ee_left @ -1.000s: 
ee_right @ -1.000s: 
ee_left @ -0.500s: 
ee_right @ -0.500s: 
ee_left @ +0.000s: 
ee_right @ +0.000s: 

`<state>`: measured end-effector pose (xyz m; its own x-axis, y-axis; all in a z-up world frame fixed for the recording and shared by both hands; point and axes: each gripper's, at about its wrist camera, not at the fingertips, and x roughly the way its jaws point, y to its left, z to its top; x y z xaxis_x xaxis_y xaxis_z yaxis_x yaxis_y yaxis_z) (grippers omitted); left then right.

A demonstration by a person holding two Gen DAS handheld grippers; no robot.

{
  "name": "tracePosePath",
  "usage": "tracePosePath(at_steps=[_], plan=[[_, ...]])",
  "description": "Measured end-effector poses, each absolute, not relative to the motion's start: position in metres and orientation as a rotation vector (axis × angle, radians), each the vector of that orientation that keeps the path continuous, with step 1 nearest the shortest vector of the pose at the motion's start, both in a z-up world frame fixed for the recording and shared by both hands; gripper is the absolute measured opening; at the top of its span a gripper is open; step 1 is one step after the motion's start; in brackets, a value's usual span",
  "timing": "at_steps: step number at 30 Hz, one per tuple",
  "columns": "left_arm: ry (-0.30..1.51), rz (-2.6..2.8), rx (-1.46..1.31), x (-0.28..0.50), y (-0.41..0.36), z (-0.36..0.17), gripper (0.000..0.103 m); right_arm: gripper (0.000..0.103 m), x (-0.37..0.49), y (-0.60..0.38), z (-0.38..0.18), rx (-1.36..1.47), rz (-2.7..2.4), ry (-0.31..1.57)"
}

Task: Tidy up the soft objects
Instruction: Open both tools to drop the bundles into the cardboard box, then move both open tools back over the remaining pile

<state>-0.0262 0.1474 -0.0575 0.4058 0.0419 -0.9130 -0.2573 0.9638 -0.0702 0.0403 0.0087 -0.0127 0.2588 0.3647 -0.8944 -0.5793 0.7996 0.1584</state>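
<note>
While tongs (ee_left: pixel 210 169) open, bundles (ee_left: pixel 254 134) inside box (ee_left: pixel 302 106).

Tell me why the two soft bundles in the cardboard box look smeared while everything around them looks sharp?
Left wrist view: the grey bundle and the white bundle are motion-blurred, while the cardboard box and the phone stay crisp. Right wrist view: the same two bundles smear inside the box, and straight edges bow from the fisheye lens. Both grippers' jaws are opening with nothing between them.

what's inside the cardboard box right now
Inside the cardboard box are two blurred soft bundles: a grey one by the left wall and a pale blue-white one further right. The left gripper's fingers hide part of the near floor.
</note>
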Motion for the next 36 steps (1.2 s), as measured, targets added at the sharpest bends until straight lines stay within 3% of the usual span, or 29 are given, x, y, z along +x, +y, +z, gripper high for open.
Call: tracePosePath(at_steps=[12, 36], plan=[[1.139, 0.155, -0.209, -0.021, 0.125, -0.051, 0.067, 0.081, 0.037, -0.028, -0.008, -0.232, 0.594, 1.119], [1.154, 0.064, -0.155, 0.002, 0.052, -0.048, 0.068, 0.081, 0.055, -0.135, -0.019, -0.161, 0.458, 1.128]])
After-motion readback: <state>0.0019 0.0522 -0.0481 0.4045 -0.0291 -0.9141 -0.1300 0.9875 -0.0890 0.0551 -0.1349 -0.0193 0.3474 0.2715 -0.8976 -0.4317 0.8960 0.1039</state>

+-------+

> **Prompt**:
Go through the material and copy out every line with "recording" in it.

> **Solution for this problem**:
`<state>`: measured end-effector pose (xyz m; its own x-axis, y-axis; all in a z-up world frame fixed for the recording and shared by both hands; point and axes: each gripper's, at about its wrist camera, not at the fingertips, and x roughly the way its jaws point, y to its left, z to its top; x y z xaxis_x xaxis_y xaxis_z yaxis_x yaxis_y yaxis_z) (grippers omitted); left then right.
  "description": "Measured end-effector poses, each absolute, not relative to the motion's start: position in metres and orientation as a rotation vector (axis × angle, radians), each the vector of that orientation that keeps the path continuous, with step 1 nearest the shortest vector of the pose at the motion's start, both in a z-up world frame fixed for the recording and shared by both hands; gripper is the absolute measured opening; at the top of its span a gripper is open; step 1 is one step after the motion's start; in brackets, a value's usual span",

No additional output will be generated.